Commencez par restreindre la recherche avec un correlation id (order id, ticket id, ou refund_request_id) et une fenêtre temporelle. Récupérez les lignes d'audit pour ce correlation id et placez‑les autour du moment de l'approbation.
Vous cherchez l'ensemble complet des événements : demande créée, remboursement approuvé, montant du remboursement défini, et toute mise à jour ultérieure. Avec une conception preuve d'altération, vous vérifiez aussi si la séquence est restée intacte.
Un flux d'enquête simple :
- Récupérer toutes les lignes d'audit pour le correlation id en ordre temporel.
- Recalculer le hash de chaque ligne à partir de ses champs stockés (incluant
prev_hash). - Comparer les hashes calculés aux hashes stockés.
- Identifier la première ligne qui diffère et vérifier si les lignes suivantes échouent aussi.
Si quelqu'un a modifié une seule ligne d'audit (par exemple en changeant le montant de 250 à 25), le hash de cette ligne ne correspondra plus. Comme la ligne suivante inclut le hash précédent, la discordance se propage en général vers l'avant. Cette propagation est l'empreinte : elle montre que l'enregistrement d'audit a été altéré après coup.

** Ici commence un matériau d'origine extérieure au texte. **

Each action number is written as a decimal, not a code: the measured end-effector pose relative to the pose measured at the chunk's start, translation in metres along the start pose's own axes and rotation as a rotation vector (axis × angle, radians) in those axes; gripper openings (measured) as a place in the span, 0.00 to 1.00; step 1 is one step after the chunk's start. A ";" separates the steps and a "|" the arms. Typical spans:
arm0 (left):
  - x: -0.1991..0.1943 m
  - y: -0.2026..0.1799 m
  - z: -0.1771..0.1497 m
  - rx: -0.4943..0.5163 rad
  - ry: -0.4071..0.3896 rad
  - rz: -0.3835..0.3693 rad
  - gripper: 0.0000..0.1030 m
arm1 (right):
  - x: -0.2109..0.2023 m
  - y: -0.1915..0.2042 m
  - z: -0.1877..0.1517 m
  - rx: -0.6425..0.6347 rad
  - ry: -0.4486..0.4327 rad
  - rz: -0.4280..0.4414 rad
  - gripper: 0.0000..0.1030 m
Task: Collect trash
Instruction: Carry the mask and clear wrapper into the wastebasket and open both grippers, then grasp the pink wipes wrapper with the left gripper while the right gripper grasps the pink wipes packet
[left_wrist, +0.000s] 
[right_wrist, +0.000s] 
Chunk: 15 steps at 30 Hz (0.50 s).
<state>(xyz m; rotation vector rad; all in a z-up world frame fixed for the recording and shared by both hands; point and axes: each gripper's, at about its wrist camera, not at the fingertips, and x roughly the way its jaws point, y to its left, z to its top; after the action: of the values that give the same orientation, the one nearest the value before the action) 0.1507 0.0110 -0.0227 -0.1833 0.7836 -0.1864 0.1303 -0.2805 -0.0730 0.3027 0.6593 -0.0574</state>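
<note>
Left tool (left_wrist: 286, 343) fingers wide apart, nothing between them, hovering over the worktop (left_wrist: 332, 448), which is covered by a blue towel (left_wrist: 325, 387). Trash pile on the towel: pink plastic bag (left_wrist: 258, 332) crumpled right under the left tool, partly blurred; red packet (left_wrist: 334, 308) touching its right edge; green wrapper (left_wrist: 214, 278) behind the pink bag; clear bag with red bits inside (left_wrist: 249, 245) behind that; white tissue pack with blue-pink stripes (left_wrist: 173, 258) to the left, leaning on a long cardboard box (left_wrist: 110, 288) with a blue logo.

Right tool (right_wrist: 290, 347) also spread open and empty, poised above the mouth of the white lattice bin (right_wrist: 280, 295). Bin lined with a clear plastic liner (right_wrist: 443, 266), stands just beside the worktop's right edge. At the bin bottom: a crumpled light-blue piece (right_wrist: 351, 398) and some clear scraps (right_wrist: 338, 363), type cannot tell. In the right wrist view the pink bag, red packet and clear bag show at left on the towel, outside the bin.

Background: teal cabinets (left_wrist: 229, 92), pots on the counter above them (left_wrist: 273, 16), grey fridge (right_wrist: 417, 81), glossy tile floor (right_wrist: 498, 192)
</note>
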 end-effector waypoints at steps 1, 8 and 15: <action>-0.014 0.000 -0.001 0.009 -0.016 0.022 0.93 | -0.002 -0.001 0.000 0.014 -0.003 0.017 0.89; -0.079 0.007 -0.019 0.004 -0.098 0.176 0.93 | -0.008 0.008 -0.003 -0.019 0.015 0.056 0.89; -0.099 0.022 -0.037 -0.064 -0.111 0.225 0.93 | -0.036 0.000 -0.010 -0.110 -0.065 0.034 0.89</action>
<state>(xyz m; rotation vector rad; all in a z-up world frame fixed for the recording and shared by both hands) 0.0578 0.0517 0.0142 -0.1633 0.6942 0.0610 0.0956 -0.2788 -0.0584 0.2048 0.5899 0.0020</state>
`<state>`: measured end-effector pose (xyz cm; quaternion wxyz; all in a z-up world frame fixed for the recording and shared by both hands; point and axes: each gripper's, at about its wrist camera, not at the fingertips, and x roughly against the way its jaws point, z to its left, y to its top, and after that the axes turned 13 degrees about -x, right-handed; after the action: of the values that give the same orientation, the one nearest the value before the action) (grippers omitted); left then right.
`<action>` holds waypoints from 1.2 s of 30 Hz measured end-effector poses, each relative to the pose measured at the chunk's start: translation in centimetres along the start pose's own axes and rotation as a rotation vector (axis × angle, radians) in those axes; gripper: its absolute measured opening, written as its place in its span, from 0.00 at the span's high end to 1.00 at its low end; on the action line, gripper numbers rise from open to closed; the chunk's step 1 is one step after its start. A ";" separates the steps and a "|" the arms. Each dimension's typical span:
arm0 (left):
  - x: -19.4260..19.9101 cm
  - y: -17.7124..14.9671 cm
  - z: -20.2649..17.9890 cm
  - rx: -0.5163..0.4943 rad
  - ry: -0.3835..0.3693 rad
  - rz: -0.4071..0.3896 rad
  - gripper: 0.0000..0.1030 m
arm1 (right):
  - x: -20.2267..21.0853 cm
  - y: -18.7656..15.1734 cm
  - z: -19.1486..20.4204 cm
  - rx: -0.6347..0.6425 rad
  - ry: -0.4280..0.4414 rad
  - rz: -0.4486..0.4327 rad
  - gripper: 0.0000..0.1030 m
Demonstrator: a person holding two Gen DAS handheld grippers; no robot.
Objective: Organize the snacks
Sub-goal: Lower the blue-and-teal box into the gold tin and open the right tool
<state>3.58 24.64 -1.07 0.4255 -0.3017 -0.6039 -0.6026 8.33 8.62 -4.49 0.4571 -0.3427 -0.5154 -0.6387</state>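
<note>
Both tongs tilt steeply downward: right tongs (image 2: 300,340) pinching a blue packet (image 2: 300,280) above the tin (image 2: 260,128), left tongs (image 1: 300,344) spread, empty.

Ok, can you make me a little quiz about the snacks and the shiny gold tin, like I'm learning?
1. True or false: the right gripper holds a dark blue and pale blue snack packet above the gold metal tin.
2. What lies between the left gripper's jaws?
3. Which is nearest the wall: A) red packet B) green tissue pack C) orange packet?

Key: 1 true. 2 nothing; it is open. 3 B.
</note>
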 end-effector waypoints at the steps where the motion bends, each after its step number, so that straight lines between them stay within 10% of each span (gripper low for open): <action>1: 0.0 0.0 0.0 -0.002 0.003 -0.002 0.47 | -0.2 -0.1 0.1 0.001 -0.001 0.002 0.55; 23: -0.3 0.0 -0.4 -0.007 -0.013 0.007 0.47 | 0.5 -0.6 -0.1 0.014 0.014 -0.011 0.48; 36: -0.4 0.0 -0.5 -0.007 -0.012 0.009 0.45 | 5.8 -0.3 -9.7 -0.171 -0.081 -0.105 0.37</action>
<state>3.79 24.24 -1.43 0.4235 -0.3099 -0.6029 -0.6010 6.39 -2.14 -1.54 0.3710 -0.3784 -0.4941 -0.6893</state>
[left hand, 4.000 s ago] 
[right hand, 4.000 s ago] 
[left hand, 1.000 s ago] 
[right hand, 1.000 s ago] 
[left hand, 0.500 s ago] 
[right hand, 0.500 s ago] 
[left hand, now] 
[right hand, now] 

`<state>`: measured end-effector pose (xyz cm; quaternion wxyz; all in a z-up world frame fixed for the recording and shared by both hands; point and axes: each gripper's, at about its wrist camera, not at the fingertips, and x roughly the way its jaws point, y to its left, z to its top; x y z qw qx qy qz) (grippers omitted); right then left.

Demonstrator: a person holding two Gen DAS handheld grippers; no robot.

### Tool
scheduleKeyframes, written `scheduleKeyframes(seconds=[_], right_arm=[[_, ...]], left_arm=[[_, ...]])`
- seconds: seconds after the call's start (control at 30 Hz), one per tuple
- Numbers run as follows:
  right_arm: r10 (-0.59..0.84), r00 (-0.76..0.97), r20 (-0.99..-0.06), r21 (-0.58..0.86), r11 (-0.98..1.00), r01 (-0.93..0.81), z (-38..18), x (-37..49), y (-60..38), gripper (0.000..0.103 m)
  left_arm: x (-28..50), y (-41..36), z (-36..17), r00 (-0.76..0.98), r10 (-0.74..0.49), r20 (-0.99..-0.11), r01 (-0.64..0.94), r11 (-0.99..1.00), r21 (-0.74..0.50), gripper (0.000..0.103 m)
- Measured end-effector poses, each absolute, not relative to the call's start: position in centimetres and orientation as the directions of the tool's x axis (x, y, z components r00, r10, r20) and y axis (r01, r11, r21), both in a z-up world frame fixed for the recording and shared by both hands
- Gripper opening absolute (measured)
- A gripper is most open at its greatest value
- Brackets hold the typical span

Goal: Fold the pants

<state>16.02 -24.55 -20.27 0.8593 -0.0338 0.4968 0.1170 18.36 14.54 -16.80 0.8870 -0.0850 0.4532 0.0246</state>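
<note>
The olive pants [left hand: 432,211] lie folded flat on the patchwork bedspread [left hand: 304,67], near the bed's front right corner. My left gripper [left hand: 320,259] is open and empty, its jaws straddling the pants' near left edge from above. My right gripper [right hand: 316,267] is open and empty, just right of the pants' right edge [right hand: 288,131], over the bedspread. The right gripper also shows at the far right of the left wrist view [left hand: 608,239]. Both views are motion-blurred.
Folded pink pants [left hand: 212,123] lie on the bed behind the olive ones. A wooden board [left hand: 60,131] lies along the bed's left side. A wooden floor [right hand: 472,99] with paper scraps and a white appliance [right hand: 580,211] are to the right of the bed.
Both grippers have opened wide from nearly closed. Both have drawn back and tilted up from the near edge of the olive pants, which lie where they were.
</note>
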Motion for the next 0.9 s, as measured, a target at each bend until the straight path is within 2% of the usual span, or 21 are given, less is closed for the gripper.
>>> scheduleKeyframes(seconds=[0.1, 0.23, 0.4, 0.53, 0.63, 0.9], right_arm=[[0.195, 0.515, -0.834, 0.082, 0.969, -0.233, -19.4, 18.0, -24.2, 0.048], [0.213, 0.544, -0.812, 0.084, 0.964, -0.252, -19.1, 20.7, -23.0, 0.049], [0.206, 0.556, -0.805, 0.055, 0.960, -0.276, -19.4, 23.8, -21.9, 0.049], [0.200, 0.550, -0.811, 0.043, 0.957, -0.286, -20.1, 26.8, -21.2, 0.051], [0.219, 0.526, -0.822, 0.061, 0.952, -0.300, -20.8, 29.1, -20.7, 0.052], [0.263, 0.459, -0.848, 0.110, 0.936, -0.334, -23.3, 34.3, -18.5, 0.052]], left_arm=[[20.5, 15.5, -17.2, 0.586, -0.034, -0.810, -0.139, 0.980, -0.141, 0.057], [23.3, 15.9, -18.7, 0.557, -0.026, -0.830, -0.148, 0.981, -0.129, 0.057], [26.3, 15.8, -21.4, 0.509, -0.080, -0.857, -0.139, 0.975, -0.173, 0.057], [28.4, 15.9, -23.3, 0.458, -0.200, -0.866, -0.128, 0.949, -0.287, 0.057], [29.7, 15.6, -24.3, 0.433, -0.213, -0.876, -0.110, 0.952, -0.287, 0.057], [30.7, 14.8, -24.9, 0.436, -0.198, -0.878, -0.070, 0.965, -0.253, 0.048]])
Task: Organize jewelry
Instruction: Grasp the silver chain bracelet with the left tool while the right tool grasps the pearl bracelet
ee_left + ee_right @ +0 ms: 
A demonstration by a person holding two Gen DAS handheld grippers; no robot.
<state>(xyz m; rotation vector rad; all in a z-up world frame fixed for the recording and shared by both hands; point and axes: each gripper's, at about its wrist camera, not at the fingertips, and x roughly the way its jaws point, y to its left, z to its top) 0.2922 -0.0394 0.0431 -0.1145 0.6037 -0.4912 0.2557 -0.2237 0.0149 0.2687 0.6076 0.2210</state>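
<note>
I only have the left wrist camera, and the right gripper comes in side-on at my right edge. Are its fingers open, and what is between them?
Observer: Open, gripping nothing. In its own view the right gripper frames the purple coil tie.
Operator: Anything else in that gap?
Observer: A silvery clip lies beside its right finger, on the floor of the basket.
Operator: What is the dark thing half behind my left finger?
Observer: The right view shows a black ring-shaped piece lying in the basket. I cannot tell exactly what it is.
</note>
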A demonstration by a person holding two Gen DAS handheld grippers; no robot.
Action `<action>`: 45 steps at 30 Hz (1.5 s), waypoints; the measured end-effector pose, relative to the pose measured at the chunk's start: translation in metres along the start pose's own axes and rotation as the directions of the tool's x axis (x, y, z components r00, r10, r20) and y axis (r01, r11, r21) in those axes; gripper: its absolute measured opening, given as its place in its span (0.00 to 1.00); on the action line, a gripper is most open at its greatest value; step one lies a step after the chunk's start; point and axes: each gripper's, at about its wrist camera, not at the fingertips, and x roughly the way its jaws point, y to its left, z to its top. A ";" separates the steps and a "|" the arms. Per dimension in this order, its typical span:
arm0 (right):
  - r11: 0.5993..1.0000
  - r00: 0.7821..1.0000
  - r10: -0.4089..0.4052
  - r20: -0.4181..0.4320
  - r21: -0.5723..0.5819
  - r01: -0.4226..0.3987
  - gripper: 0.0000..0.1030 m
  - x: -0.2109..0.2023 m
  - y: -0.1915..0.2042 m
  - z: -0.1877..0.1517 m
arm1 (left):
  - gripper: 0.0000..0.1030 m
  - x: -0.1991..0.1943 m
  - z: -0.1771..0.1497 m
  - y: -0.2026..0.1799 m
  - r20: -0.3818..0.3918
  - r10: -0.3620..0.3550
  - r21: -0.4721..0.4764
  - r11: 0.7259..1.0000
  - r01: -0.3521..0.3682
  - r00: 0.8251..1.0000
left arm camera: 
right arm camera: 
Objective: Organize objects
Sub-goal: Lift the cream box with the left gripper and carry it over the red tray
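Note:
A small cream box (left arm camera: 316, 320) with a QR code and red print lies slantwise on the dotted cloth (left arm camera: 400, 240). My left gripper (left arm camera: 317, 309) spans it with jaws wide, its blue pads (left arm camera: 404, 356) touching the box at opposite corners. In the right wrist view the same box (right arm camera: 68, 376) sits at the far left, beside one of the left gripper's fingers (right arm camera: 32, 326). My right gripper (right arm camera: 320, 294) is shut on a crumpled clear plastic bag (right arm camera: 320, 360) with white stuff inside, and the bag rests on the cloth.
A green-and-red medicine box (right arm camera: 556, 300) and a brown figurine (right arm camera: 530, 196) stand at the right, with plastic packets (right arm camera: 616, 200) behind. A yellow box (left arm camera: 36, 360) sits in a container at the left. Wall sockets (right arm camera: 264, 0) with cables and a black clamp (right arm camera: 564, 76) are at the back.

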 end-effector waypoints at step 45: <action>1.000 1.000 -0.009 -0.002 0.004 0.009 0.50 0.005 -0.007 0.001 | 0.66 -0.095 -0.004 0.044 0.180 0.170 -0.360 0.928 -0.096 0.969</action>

Ce que la chaîne peut vous dire : une modification a eu lieu, où la chaîne s'est d'abord cassée et l'étendue des lignes affectées. Ce qu'elle ne peut pas dire seule : qui a fait la modification, quelle était la valeur originale si elle a été écrasée, ou si d'autres tables ont aussi été modifiées.
Prochaines étapes : déployer en sécurité et maintenir
Traitez votre piste d'audit comme tout autre contrôle de sécurité. Déployez par petites étapes, prouvez que ça marche, puis étendez.
Commencez par les actions qui vous porteraient le plus préjudice en cas de contestation : changements de permissions, paiements, remboursements, exportations de données et interventions manuelles. Une fois ces cas couverts, ajoutez des événements à plus faible risque sans changer le design central.
Documentez le contrat de vos événements d'audit : quels champs sont enregistrés, ce que signifie chaque type d'événement, comment le hash est calculé et comment lancer la vérification. Gardez cette documentation proche de vos migrations de base et rendez la procédure de vérification reproductible.
Les exercices de restauration sont importants car les enquêtes démarrent souvent depuis des sauvegardes, pas depuis le système en direct. Restaurez régulièrement sur une base de test et vérifiez la chaîne de bout en bout. Si vous ne pouvez pas reproduire le même résultat de vérification après une restauration, votre preuve d'altération sera difficile à défendre.
Si vous construisez des outils internes et des workflows admin avec AppMaster (appmaster.io), standardiser l'écriture des événements d'audit via des processus serveur cohérents aide à maintenir le schéma d'événement et les correlation ids uniformes entre les fonctionnalités, ce qui simplifie beaucoup la vérification et les enquêtes.
Planifiez du temps de maintenance pour ce système. Les pistes d'audit échouent souvent silencieusement quand les équipes livrent de nouvelles fonctionnalités mais oublient d'ajouter des événements, de mettre à jour les entrées du hash ou de maintenir les jobs de vérification et les exercices de restauration.